If your request doesn't contain the session cookie one of the following is usually true:
the usage of your http library actively prevents sending of cookies
you're sending a correct request but the cookie-domain/path doesn't match the request host/path and is thus not sent along
your cookie is super shortlived and has already expired
If your cookie is sent correctly then your sessions handling should work unless your server doesn't remember that session or starts a new session regardless of an existing session.
I realise this question is quite old and this extensive answer comes way too late, however someone with similar problems may be able to profit from it.
I am developing an application for my AppleTV. The App will read movies from an online website that hasn't developed any API for this kind of thing.
I use XMLHTTPRequest to get the different URLs and have the user search for his movie, etc... Everything is working fine, except for a single request. To get the movie URL, I have to send a get request to a specific address (let's say http://example.com/getmovie.html) with a constant cookie (let's say mycookie=cookie).

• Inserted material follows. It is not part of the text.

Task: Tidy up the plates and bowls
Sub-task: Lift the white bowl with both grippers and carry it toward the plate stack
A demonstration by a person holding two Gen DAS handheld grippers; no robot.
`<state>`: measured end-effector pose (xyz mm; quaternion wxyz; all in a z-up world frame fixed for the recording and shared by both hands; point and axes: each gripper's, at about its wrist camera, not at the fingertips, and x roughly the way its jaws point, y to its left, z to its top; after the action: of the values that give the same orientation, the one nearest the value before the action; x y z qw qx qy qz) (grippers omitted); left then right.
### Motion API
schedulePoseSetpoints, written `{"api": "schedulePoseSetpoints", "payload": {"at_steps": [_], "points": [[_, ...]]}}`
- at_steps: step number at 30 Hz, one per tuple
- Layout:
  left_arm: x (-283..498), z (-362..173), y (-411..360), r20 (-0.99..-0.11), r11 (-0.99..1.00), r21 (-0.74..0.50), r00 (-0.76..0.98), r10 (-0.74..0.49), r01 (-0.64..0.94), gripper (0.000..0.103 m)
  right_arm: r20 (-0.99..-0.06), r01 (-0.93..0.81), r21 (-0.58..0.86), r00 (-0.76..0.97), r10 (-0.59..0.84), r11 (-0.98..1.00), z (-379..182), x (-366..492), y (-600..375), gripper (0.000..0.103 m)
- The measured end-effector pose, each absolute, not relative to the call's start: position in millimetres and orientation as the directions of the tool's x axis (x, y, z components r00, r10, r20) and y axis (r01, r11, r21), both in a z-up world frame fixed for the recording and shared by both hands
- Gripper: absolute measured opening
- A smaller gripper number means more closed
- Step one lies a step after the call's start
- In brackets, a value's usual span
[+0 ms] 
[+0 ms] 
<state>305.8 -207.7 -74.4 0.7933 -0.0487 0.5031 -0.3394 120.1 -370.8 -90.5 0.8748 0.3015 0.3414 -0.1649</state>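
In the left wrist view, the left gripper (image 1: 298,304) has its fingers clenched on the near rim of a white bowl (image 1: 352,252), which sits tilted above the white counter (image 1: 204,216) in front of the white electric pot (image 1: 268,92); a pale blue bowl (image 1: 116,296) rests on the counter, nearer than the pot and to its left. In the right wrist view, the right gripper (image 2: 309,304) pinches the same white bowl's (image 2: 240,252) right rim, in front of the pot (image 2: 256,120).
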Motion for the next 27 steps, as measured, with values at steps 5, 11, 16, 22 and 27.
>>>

I've tried using setRequestHeader:
var xhr = new XMLHttpRequest();
xhr.open("GET", url, false);
xhr.withCredentials = true;
xhr.setRequestHeader('Cookie', 'mycookie=cookie');
xhr.send();
But no cookie seems to be sent.
I also tried setting the cookie with Document.cookie like I would have probably done in a "normal" js script (running in my browser) but no luck either.
This is extremely frustrating, especially since I'm stuck so close to the end of my app.
I guess cross-origin might be the issue but I'm able to get URLs without issues if I don't have to set cookies, so I am a bit lost there.
Please let me know how I can get http://example.com/getmovie.html with a specific cookie header.
Thanks for your help
im sorry to inform you but the xmlHTTPRequest function of javascript does not allow a cookie header to be set for security reasons as shown here: Why cookies and set-cookie headers can't be set while making xmlhttprequest using setRequestHeader? the best way i could see you making that get request would be to a proxy server that you would be running. I believe that it is built this way to prevent you from setting cookies on domains that you do not own, furthermore i do not see an alternate resolution to this problem as no were in the docs i looked at was cookie persistence or management mentioned
In case someone has the same issue:
I didn't find a solution to sending a cookie with javascript. However, in my situation, the origin of the request didn't matter, only the cookie did. My solution was then to create a PHP file receiving the destination URL and the cookie content as parameters, and then sending the get request with the cookie as a request header. (more information about how to do so here: PHP GET Request, sending headers).
In my javascript I then use XMLHttpRequest to connect to my PHP file (hosted online) with simple get parameters and I then receive the response from the PHP. That trick of course won't work if the origin of the request matters (except if you host your file at home I guess, but in my case I want my application to work even if my WAMP isn't on).
Well... the problem here is the line xhr.setRequestHeader('Cookie', 'mycookie=cookie'); line just because the 'Cookie' header is reserved for the client browser to send the stored cookies. This means you are trying to do what the browser already does. When you send a any request, the client browser automatlycally will take all the cookies related to the site you are requesting and put them on the 'Cookie' header, you don't need to do anything else, if your cookie exist in your browser, it will be send.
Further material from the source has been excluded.